Search term "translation": please copy every line of the records below that contains it.
Top of Input records
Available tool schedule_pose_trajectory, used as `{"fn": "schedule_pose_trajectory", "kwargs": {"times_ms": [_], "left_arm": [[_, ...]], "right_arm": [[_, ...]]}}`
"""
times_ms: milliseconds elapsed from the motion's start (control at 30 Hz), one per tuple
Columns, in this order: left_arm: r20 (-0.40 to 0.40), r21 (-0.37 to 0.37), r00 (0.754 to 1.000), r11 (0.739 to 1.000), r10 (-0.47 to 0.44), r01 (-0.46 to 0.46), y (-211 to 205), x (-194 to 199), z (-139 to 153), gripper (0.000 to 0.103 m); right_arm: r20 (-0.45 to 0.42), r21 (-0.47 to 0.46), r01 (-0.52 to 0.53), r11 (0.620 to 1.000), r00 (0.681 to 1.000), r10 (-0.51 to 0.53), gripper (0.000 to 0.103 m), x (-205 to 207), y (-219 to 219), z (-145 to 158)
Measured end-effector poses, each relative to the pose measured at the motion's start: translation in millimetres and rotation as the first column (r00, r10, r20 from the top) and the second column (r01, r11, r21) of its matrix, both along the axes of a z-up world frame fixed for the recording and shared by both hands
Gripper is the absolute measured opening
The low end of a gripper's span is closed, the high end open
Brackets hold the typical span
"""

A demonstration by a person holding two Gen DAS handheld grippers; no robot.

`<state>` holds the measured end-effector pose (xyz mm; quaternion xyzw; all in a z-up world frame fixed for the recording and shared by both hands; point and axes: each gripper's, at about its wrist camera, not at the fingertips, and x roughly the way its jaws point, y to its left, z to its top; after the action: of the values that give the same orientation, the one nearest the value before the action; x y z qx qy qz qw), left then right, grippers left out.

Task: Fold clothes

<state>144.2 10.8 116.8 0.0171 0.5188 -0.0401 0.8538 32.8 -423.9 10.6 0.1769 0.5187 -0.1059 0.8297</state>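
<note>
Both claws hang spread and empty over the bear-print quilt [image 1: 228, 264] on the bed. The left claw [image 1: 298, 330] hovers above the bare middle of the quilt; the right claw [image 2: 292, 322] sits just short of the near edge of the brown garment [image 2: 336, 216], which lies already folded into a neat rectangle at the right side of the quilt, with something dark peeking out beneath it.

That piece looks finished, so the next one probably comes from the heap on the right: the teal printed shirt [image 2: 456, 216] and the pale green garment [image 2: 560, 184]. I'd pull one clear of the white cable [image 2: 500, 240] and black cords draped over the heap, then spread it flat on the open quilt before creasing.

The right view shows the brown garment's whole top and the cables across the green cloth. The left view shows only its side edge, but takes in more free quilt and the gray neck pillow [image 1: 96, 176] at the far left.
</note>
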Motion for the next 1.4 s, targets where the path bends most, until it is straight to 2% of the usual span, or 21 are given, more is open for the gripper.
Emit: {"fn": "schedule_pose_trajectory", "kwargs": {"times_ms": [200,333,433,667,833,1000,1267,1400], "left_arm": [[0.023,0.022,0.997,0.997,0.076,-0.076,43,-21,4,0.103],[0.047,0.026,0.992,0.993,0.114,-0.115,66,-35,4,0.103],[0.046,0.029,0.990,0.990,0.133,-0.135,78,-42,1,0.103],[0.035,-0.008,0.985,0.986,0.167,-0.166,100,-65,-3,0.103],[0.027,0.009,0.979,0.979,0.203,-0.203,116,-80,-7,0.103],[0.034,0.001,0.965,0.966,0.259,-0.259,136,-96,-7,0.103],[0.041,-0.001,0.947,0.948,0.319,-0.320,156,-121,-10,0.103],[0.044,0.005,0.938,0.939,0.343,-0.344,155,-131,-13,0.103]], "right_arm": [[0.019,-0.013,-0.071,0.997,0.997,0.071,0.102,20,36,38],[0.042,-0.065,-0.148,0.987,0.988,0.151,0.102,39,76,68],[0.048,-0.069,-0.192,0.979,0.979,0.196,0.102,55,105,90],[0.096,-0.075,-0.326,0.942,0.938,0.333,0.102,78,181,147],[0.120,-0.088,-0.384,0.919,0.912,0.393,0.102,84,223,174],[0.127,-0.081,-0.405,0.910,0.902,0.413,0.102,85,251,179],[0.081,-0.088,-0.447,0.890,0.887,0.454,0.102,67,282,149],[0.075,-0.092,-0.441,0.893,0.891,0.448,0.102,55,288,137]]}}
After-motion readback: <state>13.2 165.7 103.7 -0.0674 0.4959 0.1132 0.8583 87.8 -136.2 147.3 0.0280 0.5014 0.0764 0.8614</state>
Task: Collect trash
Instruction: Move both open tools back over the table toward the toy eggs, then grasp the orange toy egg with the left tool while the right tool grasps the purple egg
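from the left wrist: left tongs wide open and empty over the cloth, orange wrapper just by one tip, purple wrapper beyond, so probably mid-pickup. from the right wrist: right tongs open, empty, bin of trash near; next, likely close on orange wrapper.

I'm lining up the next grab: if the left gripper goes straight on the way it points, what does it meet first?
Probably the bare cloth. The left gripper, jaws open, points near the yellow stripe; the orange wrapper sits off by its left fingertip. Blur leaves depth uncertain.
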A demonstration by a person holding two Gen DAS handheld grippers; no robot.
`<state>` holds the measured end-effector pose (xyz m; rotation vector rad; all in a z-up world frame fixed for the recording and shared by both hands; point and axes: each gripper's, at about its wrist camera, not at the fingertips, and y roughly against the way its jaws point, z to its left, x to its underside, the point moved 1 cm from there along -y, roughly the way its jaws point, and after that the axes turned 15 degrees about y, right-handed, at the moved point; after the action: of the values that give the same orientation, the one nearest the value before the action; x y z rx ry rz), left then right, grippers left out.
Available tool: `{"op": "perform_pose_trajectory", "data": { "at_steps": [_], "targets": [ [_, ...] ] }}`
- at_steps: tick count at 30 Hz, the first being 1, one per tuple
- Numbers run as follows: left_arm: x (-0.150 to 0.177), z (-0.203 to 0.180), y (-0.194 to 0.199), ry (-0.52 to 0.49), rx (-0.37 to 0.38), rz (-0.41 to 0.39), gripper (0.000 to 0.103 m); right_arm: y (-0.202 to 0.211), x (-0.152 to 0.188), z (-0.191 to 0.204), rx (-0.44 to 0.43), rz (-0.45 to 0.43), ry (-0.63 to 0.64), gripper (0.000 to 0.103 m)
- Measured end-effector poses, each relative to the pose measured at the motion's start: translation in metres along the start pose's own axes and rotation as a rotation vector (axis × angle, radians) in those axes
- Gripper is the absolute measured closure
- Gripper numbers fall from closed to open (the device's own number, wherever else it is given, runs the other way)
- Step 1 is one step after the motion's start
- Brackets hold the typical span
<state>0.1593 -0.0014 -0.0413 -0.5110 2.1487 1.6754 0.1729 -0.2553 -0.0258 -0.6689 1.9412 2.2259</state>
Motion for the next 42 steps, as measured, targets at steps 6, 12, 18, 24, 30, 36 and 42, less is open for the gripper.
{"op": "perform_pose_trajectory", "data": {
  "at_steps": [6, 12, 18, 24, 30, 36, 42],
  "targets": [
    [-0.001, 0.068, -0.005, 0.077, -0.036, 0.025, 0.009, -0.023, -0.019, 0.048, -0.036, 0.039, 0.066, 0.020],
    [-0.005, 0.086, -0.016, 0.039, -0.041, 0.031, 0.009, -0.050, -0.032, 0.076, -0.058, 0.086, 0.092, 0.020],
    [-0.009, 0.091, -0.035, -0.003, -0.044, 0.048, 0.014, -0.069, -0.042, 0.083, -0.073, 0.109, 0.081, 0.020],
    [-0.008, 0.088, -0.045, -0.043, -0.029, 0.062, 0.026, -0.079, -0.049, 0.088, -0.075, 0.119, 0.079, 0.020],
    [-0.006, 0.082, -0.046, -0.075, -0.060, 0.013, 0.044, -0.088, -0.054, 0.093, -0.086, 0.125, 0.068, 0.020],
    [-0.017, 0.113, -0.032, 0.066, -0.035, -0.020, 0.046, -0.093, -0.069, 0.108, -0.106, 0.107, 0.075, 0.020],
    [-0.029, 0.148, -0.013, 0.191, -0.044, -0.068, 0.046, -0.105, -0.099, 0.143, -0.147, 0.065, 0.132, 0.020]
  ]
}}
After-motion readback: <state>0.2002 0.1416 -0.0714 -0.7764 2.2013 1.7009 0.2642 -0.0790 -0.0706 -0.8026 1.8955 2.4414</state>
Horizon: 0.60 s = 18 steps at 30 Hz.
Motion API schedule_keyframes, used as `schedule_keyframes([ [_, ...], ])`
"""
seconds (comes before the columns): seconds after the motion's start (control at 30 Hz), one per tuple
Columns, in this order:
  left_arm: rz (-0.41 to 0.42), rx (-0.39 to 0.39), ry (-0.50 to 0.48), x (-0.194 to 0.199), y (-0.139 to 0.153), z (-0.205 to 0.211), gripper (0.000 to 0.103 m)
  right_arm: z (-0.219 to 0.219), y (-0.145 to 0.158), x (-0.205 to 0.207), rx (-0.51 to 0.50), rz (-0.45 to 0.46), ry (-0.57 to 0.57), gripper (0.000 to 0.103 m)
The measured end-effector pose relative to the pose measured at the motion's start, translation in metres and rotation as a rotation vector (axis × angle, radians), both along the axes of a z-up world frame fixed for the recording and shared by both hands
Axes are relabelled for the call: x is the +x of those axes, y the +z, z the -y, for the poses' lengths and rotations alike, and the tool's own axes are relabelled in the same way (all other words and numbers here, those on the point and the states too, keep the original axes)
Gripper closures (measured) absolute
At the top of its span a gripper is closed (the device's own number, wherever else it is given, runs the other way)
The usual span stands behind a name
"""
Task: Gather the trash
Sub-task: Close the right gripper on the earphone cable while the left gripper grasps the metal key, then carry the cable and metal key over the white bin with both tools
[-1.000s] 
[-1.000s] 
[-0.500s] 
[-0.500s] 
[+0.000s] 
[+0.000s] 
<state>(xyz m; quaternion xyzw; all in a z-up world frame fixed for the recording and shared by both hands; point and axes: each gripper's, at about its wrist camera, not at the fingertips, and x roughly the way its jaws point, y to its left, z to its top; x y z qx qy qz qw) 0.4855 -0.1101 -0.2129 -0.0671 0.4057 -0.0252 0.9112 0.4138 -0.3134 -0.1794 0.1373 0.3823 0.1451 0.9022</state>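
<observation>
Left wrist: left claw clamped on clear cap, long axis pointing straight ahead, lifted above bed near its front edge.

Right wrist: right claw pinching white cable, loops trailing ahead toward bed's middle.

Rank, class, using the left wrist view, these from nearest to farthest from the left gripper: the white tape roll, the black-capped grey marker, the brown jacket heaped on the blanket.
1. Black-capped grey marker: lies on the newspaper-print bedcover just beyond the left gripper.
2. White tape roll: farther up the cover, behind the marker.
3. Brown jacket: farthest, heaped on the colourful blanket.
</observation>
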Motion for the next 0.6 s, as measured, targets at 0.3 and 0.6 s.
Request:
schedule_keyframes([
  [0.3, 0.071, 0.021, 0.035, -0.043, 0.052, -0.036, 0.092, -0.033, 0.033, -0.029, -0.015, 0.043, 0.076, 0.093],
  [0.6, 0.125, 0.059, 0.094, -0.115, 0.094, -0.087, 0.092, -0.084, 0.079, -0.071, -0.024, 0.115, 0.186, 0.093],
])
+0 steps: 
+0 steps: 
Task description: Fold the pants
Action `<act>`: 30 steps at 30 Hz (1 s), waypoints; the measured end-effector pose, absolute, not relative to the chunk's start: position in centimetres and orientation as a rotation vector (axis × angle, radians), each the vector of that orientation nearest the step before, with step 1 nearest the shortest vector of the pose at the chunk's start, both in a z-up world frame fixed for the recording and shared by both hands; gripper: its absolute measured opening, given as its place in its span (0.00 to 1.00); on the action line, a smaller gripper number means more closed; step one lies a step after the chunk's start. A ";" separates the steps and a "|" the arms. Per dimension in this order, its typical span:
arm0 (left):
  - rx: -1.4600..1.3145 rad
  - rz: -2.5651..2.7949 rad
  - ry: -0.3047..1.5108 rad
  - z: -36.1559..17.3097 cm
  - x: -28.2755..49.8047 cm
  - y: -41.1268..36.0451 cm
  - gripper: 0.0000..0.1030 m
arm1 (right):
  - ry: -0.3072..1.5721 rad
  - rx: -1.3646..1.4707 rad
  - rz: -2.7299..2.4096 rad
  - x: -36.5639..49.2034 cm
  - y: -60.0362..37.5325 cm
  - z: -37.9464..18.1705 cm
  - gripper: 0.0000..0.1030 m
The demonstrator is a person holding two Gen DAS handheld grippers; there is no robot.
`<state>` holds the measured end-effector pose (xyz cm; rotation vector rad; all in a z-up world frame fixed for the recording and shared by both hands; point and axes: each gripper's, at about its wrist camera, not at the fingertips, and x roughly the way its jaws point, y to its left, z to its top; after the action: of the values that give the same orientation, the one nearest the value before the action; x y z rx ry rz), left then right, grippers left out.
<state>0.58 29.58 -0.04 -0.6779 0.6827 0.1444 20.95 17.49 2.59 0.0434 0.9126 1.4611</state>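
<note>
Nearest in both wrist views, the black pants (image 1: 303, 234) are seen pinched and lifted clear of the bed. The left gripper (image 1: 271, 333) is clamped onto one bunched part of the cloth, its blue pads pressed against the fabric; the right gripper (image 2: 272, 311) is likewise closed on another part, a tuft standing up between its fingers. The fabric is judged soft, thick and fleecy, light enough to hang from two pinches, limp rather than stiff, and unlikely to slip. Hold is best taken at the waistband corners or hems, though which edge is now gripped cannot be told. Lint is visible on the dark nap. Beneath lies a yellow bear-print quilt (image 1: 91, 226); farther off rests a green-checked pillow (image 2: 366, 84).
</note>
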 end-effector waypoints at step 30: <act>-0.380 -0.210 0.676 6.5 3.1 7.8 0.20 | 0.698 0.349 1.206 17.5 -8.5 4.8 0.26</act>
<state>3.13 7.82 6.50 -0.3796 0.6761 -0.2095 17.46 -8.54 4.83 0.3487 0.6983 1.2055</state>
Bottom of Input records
• Response area:
Measured end-effector poses, each relative to the pose measured at the motion's start: translation in millimetres and rotation as the first column (r00, r10, r20 from the top) and the second column (r01, r11, r21) of its matrix, both along the axes of a z-up world frame fixed for the recording and shared by both hands
- Measured end-effector poses, each relative to the pose measured at the motion's start: translation in metres along the start pose's own axes and rotation as a rotation vector (axis × angle, radians) in those axes
The measured end-effector pose relative to the pose measured at the motion's start, translation in metres and rotation as a rotation vector (axis × angle, radians), both along the axes of a z-up world frame fixed for the recording and shared by both hands

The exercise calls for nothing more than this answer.